The exercise price of the Options will be equal to the market price per share of
the Common Stock on the date of issuance.
(e) Benefits. During the Term, the Company shall provide and
Executive shall be entitled to participate in or receive benefits under any
pension plan, profit sharing plan, stock option plan, stock purchase plan or
arrangement, health and accident plan or any other employee benefit plan or
arrangement made available now or in the future to executives of the Company;
provided that Executive complies with the conditions attendant with coverage
under such plans or arrangements. Nothing contained herein shall be construed to
require the Company to establish any plan or arrangement not in existence on the
date hereof or to prevent the Company from modifying or terminating any plan or
arrangement in existence on the date hereof. Without limiting the generality of
the foregoing, Executive shall be entitled to no less than four weeks of paid
vacation per calendar year.
(f) Perquisites; Expenses. During the Term, Executive shall be
entitled to (i) perquisites on the same basis as perquisites are generally
provided to executives of the Company and (ii) first class air travel. In
addition, the Company shall promptly pay or, if such expenses are paid directly
by Executive, Executive shall be entitled to receive prompt reimbursement, for
all reasonable expenses that Executive incurs during his employment with the
Company in carrying out Executive's duties under this Agreement, including,
without limitation, those incurred in connection with business related travel or
entertainment, upon presentation of expense statements and customary supporting
documentation.
4. Termination of Employment.
(a) Death; Disability; Termination For Cause. Executive's
employment shall terminate automatically upon his death or Disability (as
defined below). The Company may terminate Executive's employment for Cause (as
defined below) without prior notice. Upon a termination of Executive's
employment (i) due to Executive's death or Disability, or (ii) by the Company
for Cause, Executive (or, in the case of Executive's death, Executive's estate
and/or beneficiaries) shall be entitled to: (A) unpaid Base Salary through the
date of the termination; (B) any earned but unpaid bonus for the prior fiscal
year; and (C) any benefits due to Executive under any employee benefit plan of
the Company and any payments due to Executive under the terms of any Company
program, arrangement or agreement, excluding any severance program or policy
(collectively, the "Accrued Amounts"). Executive shall have no further right or
entitlement under this Agreement; provided, however, that in the event of a
termination of Executive's employment due to Executive's death or Disability,
all options and shares of restricted stock previously granted to Executive shall
fully vest.
(b) Termination Without Cause or for Good Reason. The Company
may terminate Executive's employment without Cause and Executive may terminate
his employment for Good Reason (as defined below), in each case upon thirty (30)

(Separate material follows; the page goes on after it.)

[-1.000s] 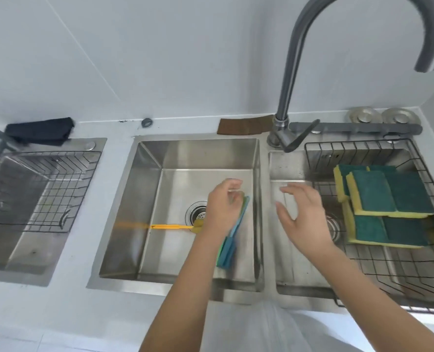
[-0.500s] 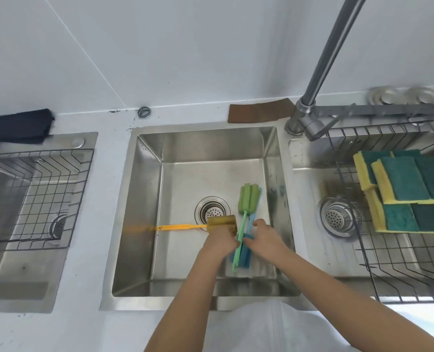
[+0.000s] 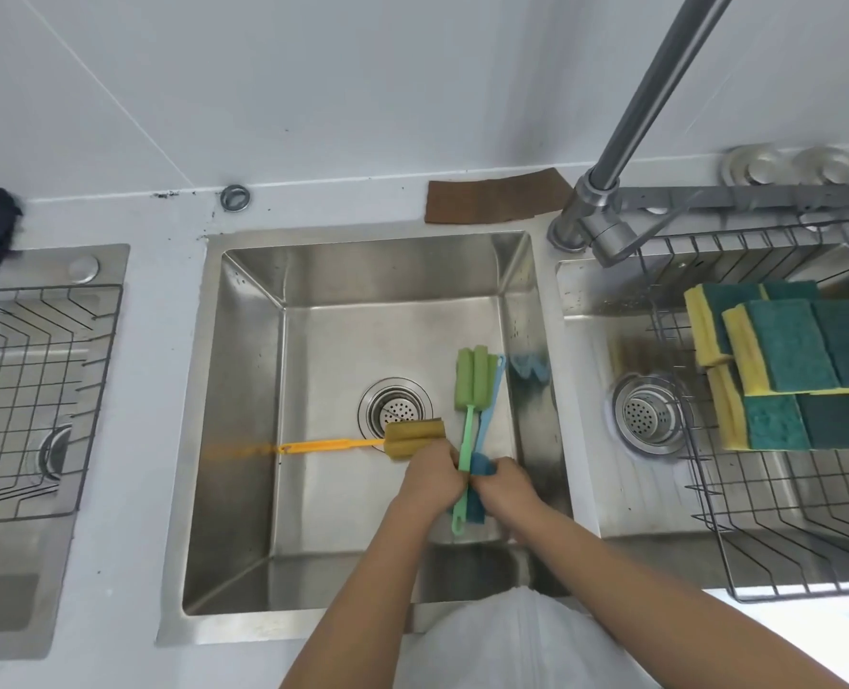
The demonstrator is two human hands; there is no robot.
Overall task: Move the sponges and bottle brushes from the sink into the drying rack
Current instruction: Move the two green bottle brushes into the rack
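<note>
At lower centre of the frame, in the steel middle sink (image 3: 243, 440), the left hand (image 3: 432, 482) pinches the green foam-headed bottle brush (image 3: 469, 390) by its thin handle; the right hand (image 3: 504, 484) closes on the blue foam-headed brush (image 3: 484, 430). Both look light, with soft heads and stiff, likely slippery handles best gripped mid-handle. The orange-handled brush (image 3: 333, 446) lies left; the wire drying rack (image 3: 760, 539) is at right.

Green foam-headed bottle brush (image 3: 471, 385) with green handle; pale blue-handled brush (image 3: 491, 395) with darker blue foam; orange-handled brush (image 3: 333, 445) with mustard-brown foam. Yellow sponges with teal-green scouring faces (image 3: 790, 345) on black wire rack (image 3: 740, 554). Brushed silver steel sink (image 3: 313, 340), white desk (image 3: 164, 231).
</note>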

days prior written notice. If, during the Term, the Company terminates
Executive's employment without Cause or Executive terminates his employment for
Good Reason, Executive shall be entitled to the following in lieu of any
payments or benefits under any severance program or policy of the Company, and
subject to execution by Executive of a waiver and release of claims in a form
reasonably determined by the Company within ten (10) business days:
(i) the Accrued Amounts;
(ii) a lump sum cash severance payment, within ten (10) business
days, equal to the sum of (A) Executive's Base Salary for the balance of the
Term measured from the date of termination of employment pursuant to this
Section 4(b) to the expiration date of the Term, and (B) an amount equal to
Executive's annual bonus for the fiscal year immediately preceding such
termination;
(iii) continued coverage for a period of twelve (12) months
commencing on the date of termination (A) for Executive (and his eligible
dependents, if any) under the Company's health plans on the same basis as such
coverage is made available to executives employed by the Company (including,
without limitation, co-pays, deductibles and other required payments and
limitations) and (B) under any Company life insurance plan in which Executive
was participating immediately prior to the date of termination; and
(iv) full vesting of all options and shares of restricted stock
previously granted to Executive, with all outstanding options remaining
exercisable for their originally scheduled respective terms (other than any
incentive stock options granted to Executive prior to the date hereof that do
not provide for such continued exercisability in accordance with their terms).
(c) Definitions. For purposes of this Agreement, the following
definitions shall apply:
(i) "Board" shall mean the Board of Directors of SF.
(ii) "Cause" shall mean: (A) Executive's willful and continuing
failure (except where due to physical or mental incapacity) to perform his
duties hereunder; (B) Executive's willful malfeasance or gross neglect in the
performance of his duties hereunder; (C) Executive's conviction of, or plea of
guilty or nolo contendere to, the commission of a felony or a misdemeanor
involving moral turpitude; (D) the commission by Executive of an act of fraud or
embezzlement against the Company or any affiliate; or (E) Executive's willful
breach of any material provision of this Agreement. For purposes of the
preceding sentence, no act or failure to act by Executive shall be considered
"willful" unless done or omitted to be done by Executive in bad faith and
without reasonable belief that Executive's action or omission was in the best
interests of the Company.
(iii) "Disability" shall have the same meaning as in, and shall be
determined in a manner consistent with any determination under, the long-term
disability plan of the Company in which Executive participates from time to
time, or if Executive is not covered by such a plan, "Disability" shall mean
Executive's permanent physical or mental injury, illness or other condition that
prevents Executive from performing his duties to the Company, as reasonably
determined by the Board.
(iv) "Good Reason" shall mean the occurrence, without Executive's
express written consent, of: (A) an adverse change in Executive's employment's
title; (B) a significant diminution in Executive's employment duties,
responsibilities or authority, or the assignment to Executive of duties that are
materially inconsistent with his position; (C) any reduction in Base Salary; (D)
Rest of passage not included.